* **What you will do**
Isolate every line in the data with the string "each" and copy it.
____________________
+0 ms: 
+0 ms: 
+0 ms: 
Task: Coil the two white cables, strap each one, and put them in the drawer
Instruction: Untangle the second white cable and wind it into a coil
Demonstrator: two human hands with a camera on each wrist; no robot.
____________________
* **Output for this task**
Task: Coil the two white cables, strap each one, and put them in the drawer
Demonstrator: two human hands with a camera on each wrist; no robot.

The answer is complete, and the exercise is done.